**Work order**
Retype the data that follows line by line, exactly, and leave its pictures out.

-- Opening Marker --

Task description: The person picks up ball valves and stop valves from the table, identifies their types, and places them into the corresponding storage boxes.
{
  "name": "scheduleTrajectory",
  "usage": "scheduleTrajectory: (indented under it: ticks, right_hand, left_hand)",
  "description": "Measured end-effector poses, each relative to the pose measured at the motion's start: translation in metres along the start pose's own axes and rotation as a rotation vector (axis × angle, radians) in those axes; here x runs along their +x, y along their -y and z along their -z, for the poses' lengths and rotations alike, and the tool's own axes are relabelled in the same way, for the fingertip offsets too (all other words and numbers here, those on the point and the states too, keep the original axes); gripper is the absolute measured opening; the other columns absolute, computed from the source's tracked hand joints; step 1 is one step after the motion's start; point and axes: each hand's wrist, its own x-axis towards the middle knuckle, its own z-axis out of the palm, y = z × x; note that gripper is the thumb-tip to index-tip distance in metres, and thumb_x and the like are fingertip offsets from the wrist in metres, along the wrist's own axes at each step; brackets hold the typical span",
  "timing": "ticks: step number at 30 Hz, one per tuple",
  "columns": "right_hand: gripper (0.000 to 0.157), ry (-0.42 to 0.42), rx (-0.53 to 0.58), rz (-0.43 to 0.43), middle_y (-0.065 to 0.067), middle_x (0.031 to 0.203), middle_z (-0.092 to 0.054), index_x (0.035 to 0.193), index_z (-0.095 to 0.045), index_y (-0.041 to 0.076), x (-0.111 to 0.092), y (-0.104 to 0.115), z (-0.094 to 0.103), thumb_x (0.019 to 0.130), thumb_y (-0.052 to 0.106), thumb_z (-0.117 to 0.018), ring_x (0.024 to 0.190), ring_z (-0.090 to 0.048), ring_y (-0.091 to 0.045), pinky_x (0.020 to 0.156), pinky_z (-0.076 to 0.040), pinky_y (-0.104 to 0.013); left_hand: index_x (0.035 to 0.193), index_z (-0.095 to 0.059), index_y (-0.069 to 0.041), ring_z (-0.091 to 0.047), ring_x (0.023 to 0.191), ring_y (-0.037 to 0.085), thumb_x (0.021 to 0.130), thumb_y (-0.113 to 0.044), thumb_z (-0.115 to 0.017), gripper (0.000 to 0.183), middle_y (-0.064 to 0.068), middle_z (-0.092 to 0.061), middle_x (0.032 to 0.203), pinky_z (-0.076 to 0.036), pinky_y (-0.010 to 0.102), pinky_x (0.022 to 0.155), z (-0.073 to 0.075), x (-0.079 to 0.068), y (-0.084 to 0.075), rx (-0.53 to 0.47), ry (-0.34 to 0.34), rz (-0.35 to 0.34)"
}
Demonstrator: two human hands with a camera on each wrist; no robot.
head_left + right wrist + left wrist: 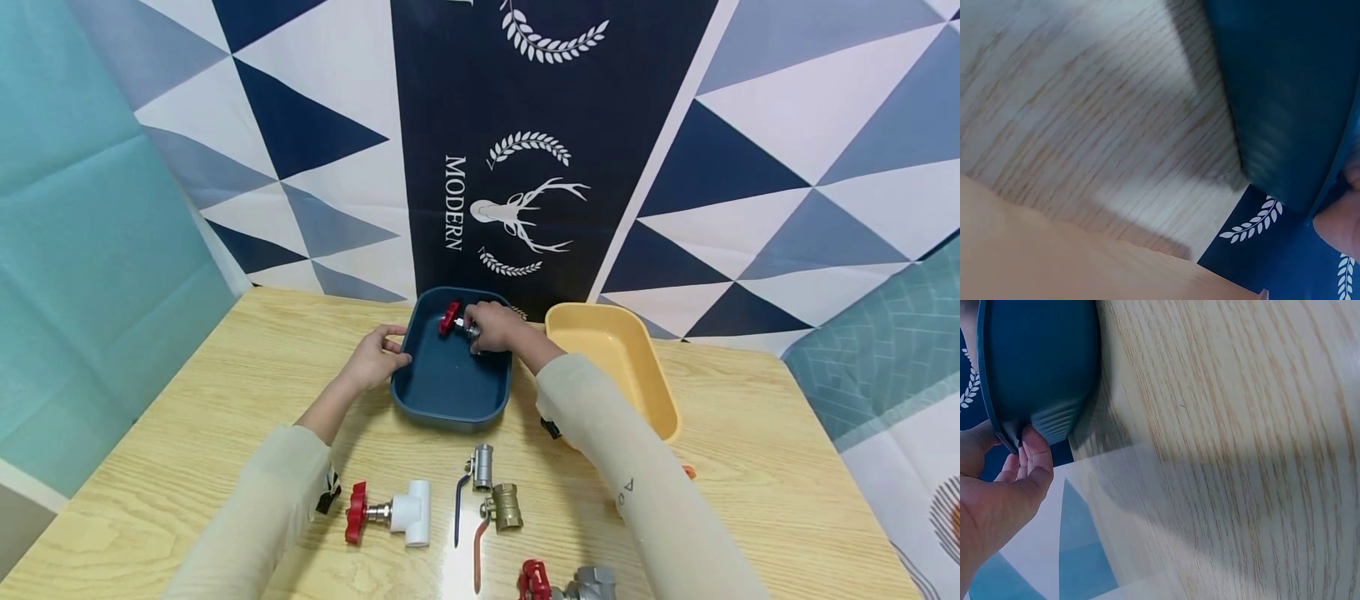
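My left hand [375, 358] pinches the left rim of a dark blue bin [450, 408], thumb over the edge and fingers against the outer wall, as the left wrist view also shows. Inside that bin, toward its back right, my right hand [491, 325] holds a metal valve with a red handwheel [449, 318]. The fingers partly cover the valve's body, and whether it touches the bin floor I cannot tell. In the right wrist view only a bit of the right hand [1341, 225] shows beside the bin wall [1285, 106].
Right of the blue bin stands a yellow bin [611, 333]. Nearer me lie a white tee valve with red handwheel [410, 512], a blue-lever ball valve [482, 467], a brass orange-lever valve [507, 507] and a red-handled metal valve [592, 583]. Patterned cloth hangs behind.
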Motion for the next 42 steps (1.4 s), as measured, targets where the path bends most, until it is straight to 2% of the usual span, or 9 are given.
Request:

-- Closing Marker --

**Solution to the problem**
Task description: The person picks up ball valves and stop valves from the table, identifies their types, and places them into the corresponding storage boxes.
{
  "name": "scheduleTrajectory",
  "usage": "scheduleTrajectory: (indented under it: ticks, right_hand, left_hand)",
  "description": "Measured end-effector poses, each relative to the pose measured at the motion's start: translation in metres along the start pose's own axes and rotation as a rotation vector (axis × angle, radians) in those axes; here x runs along their +x, y along their -y and z along their -z, for the poses' lengths and rotations alike, and the tool's own axes are relabelled in the same way, for the fingertip offsets too (all other words and numbers here, those on the point and the states too, keep the original axes); gripper is the absolute measured opening; the other columns absolute, computed from the source's tracked hand joints; step 1 is one step after the motion's start; point and axes: each hand's wrist, its own x-axis towards the middle knuckle, its own z-axis out of the palm, y = z × x; note that gripper is the thumb-tip to index-tip distance in metres, and thumb_x and the like are fingertip offsets from the wrist in metres, along the wrist's own axes at each step; brackets hold the typical span",
  "timing": "ticks: step number at 30 Hz, one per tuple",
  "columns": "right_hand: gripper (0.000 to 0.157), ry (-0.42 to 0.42), rx (-0.53 to 0.58), rz (-0.43 to 0.43), middle_y (-0.065 to 0.067), middle_x (0.031 to 0.203), middle_z (-0.092 to 0.054), index_x (0.035 to 0.193), index_z (-0.095 to 0.045), index_y (-0.041 to 0.076), x (-0.111 to 0.092), y (-0.104 to 0.115), z (-0.094 to 0.103), thumb_x (0.019 to 0.130), thumb_y (-0.052 to 0.106), thumb_z (-0.117 to 0.018), ring_x (0.024 to 0.190), ring_z (-0.090 to 0.048), ring_y (-0.091 to 0.045), pinky_x (0.020 to 0.156), pinky_z (-0.076 to 0.040), pinky_y (-0.104 to 0.013); left_hand: index_x (0.035 to 0.193), index_z (-0.095 to 0.059), index_y (-0.069 to 0.041), ring_z (-0.091 to 0.047), ring_x (0.023 to 0.191), ring_y (-0.037 to 0.085), thumb_x (0.021 to 0.130), thumb_y (-0.113 to 0.044), thumb_z (-0.115 to 0.017), gripper (0.000 to 0.183), middle_y (-0.064 to 0.068), middle_z (-0.092 to 0.061), middle_x (0.032 to 0.203), pinky_z (-0.076 to 0.036), pinky_y (-0.010 to 0.102), pinky_x (0.022 to 0.155), z (-0.073 to 0.075), x (-0.079 to 0.068), y (-0.084 to 0.075), rx (-0.53 to 0.47), ry (-0.34 to 0.34), rz (-0.35 to 0.34)"
}
Demonstrator: two human hands with a camera on each wrist; no robot.
head_left + right wrist + left wrist: 
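My left hand [375, 358] pinches the left rim of a dark blue bin [450, 408], thumb over the edge and fingers against the outer wall, as the left wrist view also shows. Inside that bin, toward its back right, my right hand [491, 325] holds a metal valve with a red handwheel [449, 318]. The fingers partly cover the valve's body, and whether it touches the bin floor I cannot tell. In the right wrist view only a bit of the right hand [1341, 225] shows beside the bin wall [1285, 106].
Right of the blue bin stands a yellow bin [611, 333]. Nearer me lie a white tee valve with red handwheel [410, 512], a blue-lever ball valve [482, 467], a brass orange-lever valve [507, 507] and a red-handled metal valve [592, 583]. Patterned cloth hangs behind.
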Motion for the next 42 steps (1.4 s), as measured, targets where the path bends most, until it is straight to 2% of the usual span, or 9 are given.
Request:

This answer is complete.